If, like me, you had no idea what this was from reading the release announcement:
Biscuit is an authorization token with decentralized verification, offline attenuation and strong security policy enforcement based on a logic language.
Thank you, and I'd also like to point out that adding a little description to the title would not hurt. Otherwise I look at the title and feel compelled to joke "well, I mean, it's biscuit. It's in the name, it's biscuit." (Do you want to Accept Cookies? - Julie Nolke).
Is it another one of those "cool new technologies" which exist only to push ETH? Or is it from the "hey we might have learned something from blockchain so we will apply some of the techniques but leave out the grift" side of the spectrum (so like KERI)?
When I first heard of biscuits it was in the context of addressing the issues of macaroons. Macaroons have nothing to do with ETH. I don't care if biscuits can also be used in the context of ETH. I love macaroons and I wish they could be used in practice. Perhaps biscuits can be a good replacement for macaroons
This is not a cryptocurrency technology,it was designed with microservices authorization in mind, inspired from JWT and macaroons.
I have looked at cryptocurrency related tech earlier though (pairing libs from zcash, gamma signatures), because it could be a good basis for attenuation, but moved to simpler solutions lately
They are auth tokens, like JWTs or macaroons. And there is an associated policy language.
> That was one of the motivating goals for Biscuit: what if we could attenuate the token, but still be able to verify it with public key cryptography?
Avoid having to share a critical secret across many services.
> With Biscuit, there's another way. Authorization policies can be provided by the verification service, but they can also be carried by the token. The service can specify its policies, and the user can attenuate tokens with their own policies. And they will all be evaluated in the same way, while guaranteeing that the token cannot get more rights with user policies. So from an initial token, an entire parallel authorization design can be developed that will still be compatible with the original one.
Proudly supported by [anonymous]. Well, there's the contributors to the repo, but is there the intent to standardize this? Support for the long haul? Biscuit looks quite interesting, but not knowing about any commitment, future plans (roadmap isn't updated) aren't pros for adoption.
No standardization for now, as we were still exploring the model. The spec is carefully built for evolution though, providing backwards compatibility where possible.
The main developers are Clément Delafargue, maintainer of the Haskell version, now employed full time at Outscale to work on Biscuit, and me, Geoffroy Couprie, original designer of the token and maintainer of the Rust version, working at Apollo GraphQL (unfortunately not on Biscuit yet)
In English-English, "biscuit" is the same thing as "cookie" in American-English.
French Macaroons.... they're on another level compared to what the English and Americans do (fresh, in France - in the UK and NL they've been disappointing).
I think the lack of real-life examples Biscuit's power and usefulness is the missing piece in the docs.
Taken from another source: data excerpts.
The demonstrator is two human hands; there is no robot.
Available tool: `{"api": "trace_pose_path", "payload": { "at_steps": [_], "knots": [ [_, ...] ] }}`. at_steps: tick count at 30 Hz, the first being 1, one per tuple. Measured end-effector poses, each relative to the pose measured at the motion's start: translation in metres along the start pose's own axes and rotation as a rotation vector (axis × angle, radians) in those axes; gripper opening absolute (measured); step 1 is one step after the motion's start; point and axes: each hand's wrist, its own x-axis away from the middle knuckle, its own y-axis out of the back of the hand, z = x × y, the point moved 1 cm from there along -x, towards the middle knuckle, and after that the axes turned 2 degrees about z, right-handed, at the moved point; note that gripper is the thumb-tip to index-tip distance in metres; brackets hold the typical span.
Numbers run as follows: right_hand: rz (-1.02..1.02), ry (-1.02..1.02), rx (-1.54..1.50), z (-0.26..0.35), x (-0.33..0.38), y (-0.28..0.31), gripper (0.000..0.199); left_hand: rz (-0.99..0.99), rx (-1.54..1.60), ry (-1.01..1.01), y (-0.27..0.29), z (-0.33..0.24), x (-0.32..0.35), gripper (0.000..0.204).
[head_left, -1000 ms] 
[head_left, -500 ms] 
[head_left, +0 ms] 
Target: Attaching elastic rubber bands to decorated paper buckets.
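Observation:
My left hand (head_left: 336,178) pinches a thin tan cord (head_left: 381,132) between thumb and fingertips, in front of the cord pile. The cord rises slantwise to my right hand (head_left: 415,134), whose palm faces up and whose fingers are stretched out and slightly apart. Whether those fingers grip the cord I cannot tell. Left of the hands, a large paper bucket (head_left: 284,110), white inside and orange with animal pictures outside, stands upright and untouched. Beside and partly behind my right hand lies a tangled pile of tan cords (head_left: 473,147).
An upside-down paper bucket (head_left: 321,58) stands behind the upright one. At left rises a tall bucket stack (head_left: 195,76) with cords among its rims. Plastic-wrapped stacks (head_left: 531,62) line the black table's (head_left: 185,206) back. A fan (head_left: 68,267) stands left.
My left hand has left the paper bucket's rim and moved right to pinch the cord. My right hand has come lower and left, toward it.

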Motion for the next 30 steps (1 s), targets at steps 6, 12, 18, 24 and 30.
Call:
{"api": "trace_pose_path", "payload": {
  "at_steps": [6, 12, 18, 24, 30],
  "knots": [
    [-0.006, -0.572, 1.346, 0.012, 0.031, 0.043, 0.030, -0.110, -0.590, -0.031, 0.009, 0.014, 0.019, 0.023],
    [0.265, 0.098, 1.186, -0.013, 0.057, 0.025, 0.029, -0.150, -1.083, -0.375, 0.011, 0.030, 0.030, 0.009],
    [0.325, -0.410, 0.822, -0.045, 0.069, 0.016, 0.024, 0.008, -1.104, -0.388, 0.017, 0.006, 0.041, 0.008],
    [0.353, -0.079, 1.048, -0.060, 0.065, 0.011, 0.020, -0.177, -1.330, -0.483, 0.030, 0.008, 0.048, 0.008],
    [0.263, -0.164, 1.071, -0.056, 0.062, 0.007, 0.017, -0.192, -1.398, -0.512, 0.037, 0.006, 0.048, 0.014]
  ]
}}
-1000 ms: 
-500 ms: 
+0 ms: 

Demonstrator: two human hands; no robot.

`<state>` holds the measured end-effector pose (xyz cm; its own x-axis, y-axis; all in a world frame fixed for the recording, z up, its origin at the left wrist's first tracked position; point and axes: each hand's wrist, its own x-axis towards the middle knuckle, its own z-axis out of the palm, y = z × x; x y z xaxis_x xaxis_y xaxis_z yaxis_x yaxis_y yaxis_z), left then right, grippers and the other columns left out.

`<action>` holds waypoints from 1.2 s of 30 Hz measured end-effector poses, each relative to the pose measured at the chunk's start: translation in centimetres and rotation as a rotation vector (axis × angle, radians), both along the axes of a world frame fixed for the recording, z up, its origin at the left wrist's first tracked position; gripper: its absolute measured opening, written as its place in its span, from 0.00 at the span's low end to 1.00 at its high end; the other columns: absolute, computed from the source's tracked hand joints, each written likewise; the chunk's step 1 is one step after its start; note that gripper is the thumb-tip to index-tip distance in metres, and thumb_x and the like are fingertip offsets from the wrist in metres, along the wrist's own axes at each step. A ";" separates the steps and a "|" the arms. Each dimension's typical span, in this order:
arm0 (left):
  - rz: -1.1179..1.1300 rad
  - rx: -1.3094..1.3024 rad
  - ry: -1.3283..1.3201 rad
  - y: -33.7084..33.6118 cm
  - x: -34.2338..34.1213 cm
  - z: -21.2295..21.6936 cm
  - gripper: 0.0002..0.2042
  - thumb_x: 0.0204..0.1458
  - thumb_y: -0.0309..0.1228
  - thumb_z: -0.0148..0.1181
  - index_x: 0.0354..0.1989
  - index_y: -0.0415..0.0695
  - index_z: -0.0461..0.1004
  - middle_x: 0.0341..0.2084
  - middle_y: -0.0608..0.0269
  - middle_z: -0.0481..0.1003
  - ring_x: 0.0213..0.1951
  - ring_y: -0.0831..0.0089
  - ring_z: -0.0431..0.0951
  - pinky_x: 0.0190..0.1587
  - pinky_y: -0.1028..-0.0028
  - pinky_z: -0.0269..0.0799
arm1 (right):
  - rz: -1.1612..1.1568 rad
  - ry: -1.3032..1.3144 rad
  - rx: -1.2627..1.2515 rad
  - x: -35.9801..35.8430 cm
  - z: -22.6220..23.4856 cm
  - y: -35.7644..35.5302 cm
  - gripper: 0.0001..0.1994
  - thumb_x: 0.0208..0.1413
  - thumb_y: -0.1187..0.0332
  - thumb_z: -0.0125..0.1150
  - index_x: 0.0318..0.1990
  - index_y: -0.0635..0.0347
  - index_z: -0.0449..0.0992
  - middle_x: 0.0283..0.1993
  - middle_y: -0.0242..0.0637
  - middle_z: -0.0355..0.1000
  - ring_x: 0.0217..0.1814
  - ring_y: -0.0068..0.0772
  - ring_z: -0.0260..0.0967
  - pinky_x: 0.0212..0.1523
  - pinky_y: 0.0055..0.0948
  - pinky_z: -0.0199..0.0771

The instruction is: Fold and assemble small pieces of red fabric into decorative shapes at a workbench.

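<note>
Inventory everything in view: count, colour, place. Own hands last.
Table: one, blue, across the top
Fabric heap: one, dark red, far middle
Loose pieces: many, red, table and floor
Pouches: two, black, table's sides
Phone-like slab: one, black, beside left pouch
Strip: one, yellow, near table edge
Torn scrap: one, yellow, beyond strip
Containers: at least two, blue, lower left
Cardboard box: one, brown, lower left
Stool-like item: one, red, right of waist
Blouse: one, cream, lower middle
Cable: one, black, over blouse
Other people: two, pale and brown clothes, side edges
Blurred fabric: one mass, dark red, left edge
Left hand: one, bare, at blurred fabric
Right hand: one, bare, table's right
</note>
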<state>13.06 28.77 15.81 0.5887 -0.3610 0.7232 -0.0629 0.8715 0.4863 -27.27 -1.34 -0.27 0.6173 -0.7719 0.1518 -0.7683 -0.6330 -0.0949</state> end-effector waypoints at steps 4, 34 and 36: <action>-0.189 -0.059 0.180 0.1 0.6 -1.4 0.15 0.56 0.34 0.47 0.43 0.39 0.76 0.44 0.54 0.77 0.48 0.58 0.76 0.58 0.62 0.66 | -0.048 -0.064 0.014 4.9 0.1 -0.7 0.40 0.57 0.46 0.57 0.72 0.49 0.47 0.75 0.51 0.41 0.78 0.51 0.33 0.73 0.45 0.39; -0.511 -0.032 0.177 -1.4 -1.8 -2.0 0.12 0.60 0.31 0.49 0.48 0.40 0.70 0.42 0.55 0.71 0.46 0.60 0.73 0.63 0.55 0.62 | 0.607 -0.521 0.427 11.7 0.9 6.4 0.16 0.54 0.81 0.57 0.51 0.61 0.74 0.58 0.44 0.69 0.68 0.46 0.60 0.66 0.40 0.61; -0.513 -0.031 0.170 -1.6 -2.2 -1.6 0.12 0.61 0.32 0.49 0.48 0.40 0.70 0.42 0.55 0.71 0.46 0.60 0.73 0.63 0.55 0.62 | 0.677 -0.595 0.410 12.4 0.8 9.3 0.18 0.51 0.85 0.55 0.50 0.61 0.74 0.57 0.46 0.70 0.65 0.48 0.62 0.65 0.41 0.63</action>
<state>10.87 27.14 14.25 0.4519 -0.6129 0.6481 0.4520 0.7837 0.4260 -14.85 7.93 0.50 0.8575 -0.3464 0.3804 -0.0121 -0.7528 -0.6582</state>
Because they are a building block often used in proprietary systems, people can't even imagine what they could be used for.
What does attenuation refer to in an authentication context? From the word I would guess it would be something like being able to make another token with fewer rights/less access from a more powerful token without involving the issuer.
Edit: Seems my guess was right:
> But it does a lot more! It supports offline attenuation (like Macaroons): from a Biscuit token, you can create a new one with more restrictions, without communicating with the service that created the token.
Biscuit is an authorization token with decentralized verification, offline attenuation and strong security policy enforcement based on a logic language.
- https://www.biscuitsec.org/
Seems like an elegant replacement for use cases where people commonly reach for JWTs.